Ed Sheeran:  Awhile back anything that broadcasts music played Ed Sheeran’s song “Thinking Out Loud” on a repeat for what felt like an eternity. Personally, I believe “Thinking Out Loud” took the music from the absolutely classic “Let’s Get It On” and turned it into a generic, sappy wedding first dance song. It’s something I argued should be a crime that involves jail time. My wife thought I was over reacting. Sheeran’s new song, that is currently being played non-stop on all things that broadcast music, is called “The Shape of You” and the music sounds like it was taken from the intro to the television show So You Think You Can Dance.

Taxes: Trump should release his taxes. Regardless of your politics, who you voted for (or against), or where you get the information that helps to form your opinions, you should want to see them…or at least have someone where you get the information that helps to form your opinions see them and tell you about them. And no one paid me to have that opinion.

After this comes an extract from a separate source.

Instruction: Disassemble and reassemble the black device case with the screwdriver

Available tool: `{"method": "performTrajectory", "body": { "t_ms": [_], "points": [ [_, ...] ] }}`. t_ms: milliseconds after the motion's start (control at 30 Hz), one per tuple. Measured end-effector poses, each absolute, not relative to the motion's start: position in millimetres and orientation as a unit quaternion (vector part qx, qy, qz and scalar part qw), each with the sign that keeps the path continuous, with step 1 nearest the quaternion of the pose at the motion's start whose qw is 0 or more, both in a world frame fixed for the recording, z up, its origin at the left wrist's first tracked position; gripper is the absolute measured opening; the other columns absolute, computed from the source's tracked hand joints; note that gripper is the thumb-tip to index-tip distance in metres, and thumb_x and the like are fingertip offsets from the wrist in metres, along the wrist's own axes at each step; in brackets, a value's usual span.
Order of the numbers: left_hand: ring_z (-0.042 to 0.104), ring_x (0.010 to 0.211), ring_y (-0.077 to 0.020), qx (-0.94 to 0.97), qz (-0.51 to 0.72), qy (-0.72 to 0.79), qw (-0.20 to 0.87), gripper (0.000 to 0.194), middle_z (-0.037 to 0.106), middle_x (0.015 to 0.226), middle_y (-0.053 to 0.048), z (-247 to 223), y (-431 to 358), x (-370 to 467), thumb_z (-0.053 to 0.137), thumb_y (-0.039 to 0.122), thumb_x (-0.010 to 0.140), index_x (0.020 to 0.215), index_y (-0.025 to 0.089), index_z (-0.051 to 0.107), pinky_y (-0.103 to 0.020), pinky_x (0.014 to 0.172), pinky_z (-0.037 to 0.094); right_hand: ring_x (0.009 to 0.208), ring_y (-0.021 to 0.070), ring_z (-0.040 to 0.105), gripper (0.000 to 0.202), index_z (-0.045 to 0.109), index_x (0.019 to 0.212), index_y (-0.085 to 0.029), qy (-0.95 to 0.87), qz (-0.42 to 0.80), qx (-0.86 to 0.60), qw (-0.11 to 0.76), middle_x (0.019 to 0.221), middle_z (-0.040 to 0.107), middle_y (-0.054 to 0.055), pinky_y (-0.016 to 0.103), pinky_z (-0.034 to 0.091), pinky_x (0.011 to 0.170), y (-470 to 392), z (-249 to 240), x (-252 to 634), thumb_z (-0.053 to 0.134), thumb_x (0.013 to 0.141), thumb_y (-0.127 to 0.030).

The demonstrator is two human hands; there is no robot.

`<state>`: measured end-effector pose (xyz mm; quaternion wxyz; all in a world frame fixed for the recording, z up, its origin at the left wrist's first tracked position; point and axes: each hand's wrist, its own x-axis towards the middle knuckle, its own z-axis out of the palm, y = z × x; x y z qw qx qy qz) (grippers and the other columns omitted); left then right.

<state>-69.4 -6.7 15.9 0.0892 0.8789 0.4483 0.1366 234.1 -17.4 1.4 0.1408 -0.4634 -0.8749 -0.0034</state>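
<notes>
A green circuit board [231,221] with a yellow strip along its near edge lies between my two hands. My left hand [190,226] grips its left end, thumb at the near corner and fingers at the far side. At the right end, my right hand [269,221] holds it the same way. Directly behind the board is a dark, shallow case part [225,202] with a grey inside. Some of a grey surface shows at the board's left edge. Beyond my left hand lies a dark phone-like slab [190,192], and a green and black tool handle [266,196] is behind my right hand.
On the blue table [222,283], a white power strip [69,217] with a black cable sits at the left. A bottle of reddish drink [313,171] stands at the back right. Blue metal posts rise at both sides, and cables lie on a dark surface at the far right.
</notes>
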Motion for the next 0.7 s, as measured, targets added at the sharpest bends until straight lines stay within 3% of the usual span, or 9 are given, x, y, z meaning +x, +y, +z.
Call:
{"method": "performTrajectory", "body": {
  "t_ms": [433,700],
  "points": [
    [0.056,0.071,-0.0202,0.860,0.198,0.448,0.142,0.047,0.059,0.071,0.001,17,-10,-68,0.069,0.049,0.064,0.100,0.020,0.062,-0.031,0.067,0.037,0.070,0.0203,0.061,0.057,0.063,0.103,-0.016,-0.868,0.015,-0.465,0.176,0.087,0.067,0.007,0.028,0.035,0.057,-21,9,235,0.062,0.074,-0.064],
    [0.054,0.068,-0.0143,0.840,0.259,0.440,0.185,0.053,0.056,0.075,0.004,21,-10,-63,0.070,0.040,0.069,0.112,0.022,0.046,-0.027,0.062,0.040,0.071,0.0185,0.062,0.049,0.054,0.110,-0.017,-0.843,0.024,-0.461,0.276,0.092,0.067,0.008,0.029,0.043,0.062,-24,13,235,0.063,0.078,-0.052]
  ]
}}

Pineapple: Until recently, I would have said, “Never put pineapple on pizza. That’s gross.” The topic of pineapple on pizza has come up a few times online. Here, here, and here. It's a important global issue. I was standing by original position and still thought it was gross. Then I saw a pineapple pizza I’d try. Sure it was made in Rome by a very famous pizza maker that only uses the finest ingredients but it definitely made me flip flop from my initial opinion. Maybe I’m opposed to pineapple on pizza if the pineapple is from a can. If there was a wood fired pizza truck parked on the north shore of Oahu making their house specialty pizza that included fresh pineapple…yeah, I’d try that. But I’m still a firm NO on the 7-Eleven spam sushi I saw under a heat lamp when I was there on my honeymoon. Looked like it had been there for 3 days. And I'm not anti-Spamity Spam. Just that Spam.

I made a conscious effort not to do this, but this Tweaks My Melon list is starting to feel like a Chef Dominic “Snippets” rip-off.  Perhaps I’m being too hard on Ed Sheeran. Sorry, Chef.


  1. I agree with you on everything, except the pineapple on pizza. That's a classic. With ham or Canadian bacon, of course.

    1. We had a pretty good pineapple with dinner last night. Maybe someday I'll try putting it on a pizza. But it would have to be a good pineapple.